Woman and men like me, like Jessica, and like so many others battle this disease day in and day out; as she once so bravely put on her website, "your worst nightmare our my reality." Each and everyone of us work to bring awareness to this unknown ailment that strikes our fragile bodies; we fight for our lives, but also for our sisters and brothers battling by our sides -- We are too young to be lost to these disease. 

Tuesday, June 2, 2015

Being Sick Is Not Glamorous - Health Update

While many pictures of me will show little evidence of illness, let me assure you, being sick is not a glamorous existence. Without make-up, stylish clothing, the concealment of my medical devices, and the repression of specific information regarding certain unpleasant symptoms, my life is actually quite vulgar. Hospital stays like my most recent are the true epitome of my life.

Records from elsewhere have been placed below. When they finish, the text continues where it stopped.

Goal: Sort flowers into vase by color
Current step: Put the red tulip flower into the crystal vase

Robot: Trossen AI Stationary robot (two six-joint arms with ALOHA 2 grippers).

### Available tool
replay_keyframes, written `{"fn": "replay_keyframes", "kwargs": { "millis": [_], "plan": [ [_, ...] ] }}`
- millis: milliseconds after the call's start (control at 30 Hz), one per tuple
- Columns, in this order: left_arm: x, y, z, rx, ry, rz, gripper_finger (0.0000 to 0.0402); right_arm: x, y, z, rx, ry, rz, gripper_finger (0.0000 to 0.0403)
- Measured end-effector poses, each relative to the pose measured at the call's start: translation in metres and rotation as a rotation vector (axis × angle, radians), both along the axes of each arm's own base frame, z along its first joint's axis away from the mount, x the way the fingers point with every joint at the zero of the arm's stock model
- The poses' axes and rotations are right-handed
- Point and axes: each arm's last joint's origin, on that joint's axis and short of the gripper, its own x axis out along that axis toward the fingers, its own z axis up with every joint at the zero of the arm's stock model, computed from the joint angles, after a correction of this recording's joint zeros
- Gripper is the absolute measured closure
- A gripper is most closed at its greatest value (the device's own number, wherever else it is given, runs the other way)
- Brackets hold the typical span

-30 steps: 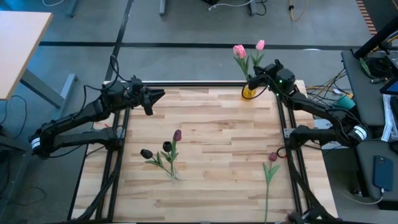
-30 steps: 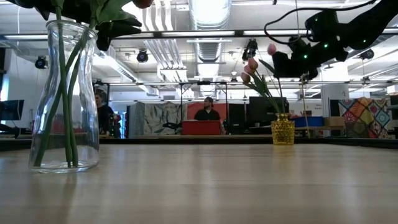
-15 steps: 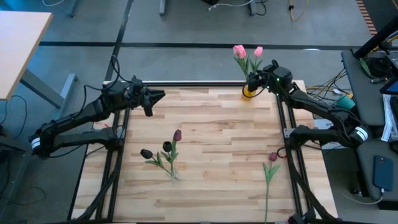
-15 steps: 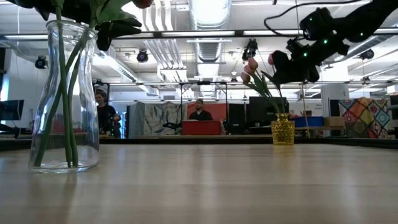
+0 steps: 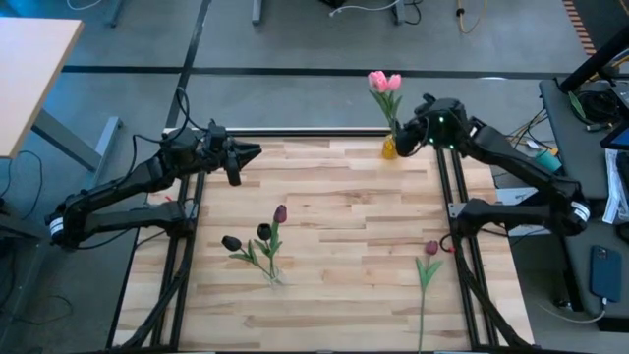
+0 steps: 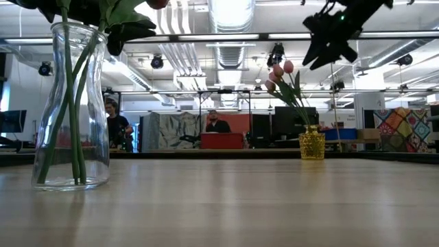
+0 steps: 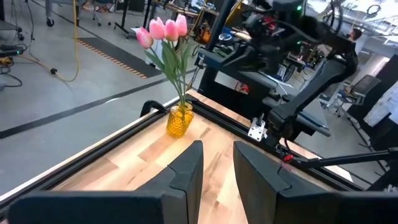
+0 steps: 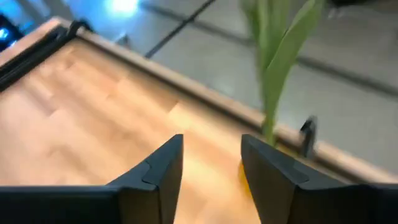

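Observation:
Pink tulips point(image 5: 383, 81) stand with their stems in a small yellow vase point(image 5: 390, 148) at the table's far right corner; they also show in the left wrist view point(image 7: 163, 30). My right gripper point(image 5: 405, 135) hovers open just right of their stems, above the vase, holding nothing point(image 8: 211, 168). Three dark maroon tulips point(image 5: 263, 231) stand in a clear glass vase point(image 6: 72, 103) at the near left. One more maroon tulip point(image 5: 429, 248) lies flat on the table near the right edge. My left gripper point(image 5: 252, 150) waits at the far left, open and holding nothing point(image 7: 217, 165).
Black frame rails point(image 5: 450, 197) run along the table's sides and far edge. The wooden table top point(image 5: 344, 187) is bare between the two vases. People point(image 6: 217, 123) are in the room beyond the far edge. A desk point(image 5: 29, 69) stands off the table's left.
My right gripper has risen, drawn back from the pink tulips' stems toward the table's right edge, and tipped up toward level. The pink tulip that leaned apart to the right now stands close beside the others in the yellow vase.

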Motion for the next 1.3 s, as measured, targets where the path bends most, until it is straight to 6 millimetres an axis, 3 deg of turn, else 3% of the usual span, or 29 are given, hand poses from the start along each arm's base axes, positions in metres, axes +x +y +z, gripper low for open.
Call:
{"fn": "replay_keyframes", "kwargs": {
  "millis": [133, 300, 567, 733, 1000, 1167, 1300],
  "plan": [
    [0.0, 0.0, 0.0, 0.004, 0.001, -0.002, 0.0327, 0.004, 0.028, 0.005, 0.17, 0.048, 0.04, 0.0288],
    [0.0, -0.001, 0.0, -0.02, -0.008, -0.026, 0.0327, 0.011, 0.07, -0.006, 0.343, 0.111, 0.021, 0.034],
    [0.001, -0.002, -0.001, -0.043, -0.006, -0.076, 0.0327, 0.02, 0.145, -0.038, 0.618, 0.139, 0.027, 0.0357],
    [0.001, -0.003, -0.002, -0.06, 0.0, -0.109, 0.0327, 0.014, 0.185, -0.057, 0.771, 0.207, -0.088, 0.0338],
    [0.0, -0.005, -0.006, -0.089, 0.034, -0.143, 0.0327, 0.008, 0.239, -0.086, 0.931, 0.405, -0.329, 0.0264],
    [0.001, -0.005, -0.006, -0.094, 0.037, -0.168, 0.0327, 0.004, 0.258, -0.113, 0.99, 0.55, -0.48, 0.0232],
    [0.001, -0.005, -0.007, -0.087, 0.043, -0.178, 0.0327, 0.0, 0.262, -0.138, 1.046, 0.523, -0.522, 0.0227]
  ]
}}
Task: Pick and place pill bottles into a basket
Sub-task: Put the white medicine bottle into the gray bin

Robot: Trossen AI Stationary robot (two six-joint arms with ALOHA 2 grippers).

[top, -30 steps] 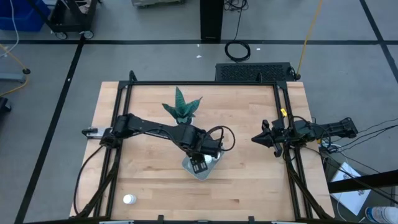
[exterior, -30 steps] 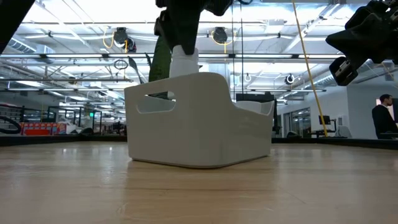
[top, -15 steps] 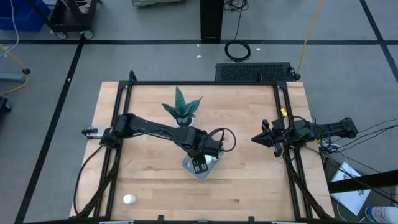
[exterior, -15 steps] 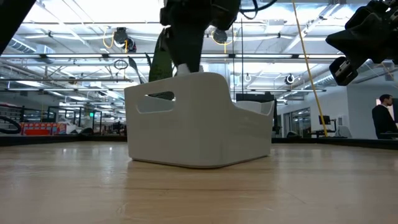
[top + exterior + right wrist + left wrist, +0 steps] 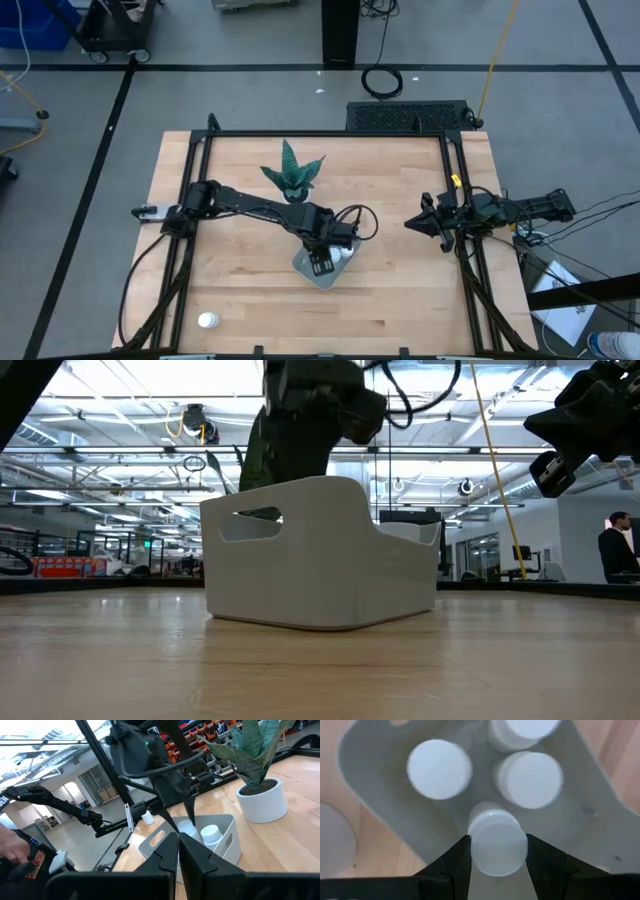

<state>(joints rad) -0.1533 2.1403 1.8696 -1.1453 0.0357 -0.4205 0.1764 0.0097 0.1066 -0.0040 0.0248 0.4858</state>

This excrussiatingly real existence I attempt to keep out of the light of others because it is very unpleasant and not exactly appropriate conversation to strike up with others. No one truly wants to hear about your leaking body parts, horrendous rashes, or infected stoma drainage that ruins all of your clothes.

Sunday night after another beratement of heart palpitations, explosive diarrhea, weakness, dangerously low O2 saturation, excessive bruising and extreme paleness, I found myself in the Universities ER for the second time in ten days. My ragging case of SIBO had once again depleted my electrolytes, this time causing moderate anemia. My bowel moments had become so frequent that making it to the restroom was not an option. A lovely symptom of Scleroderma is decreased pressure in the different sphincters of the body, suprisingly you have more than just the one; there are actually over 60 in the human body. So when you have diarrhea and Scleroderma, you better have a change of pants. Now are you getting the picture why my life is less than glamorous?
After being admitted for electrolyte and iron infusions my levels had risen to stable and I was aloud to return home on antibiotics after one night in the hospital. Due to this consistent issue with electrolytes, anemia, and reoccurring SIBO I will have to start Iron infusions weekly. I will be working out the details with my GI when i see her in a few short weeks; hopefully I can stay out of the ER until then. 

So when you see pictures of me smiling, looking well put together, or wearing a stylish outfit remember, that is not an authentic representation of my life... and those probably weren't my first pair of pants for the day.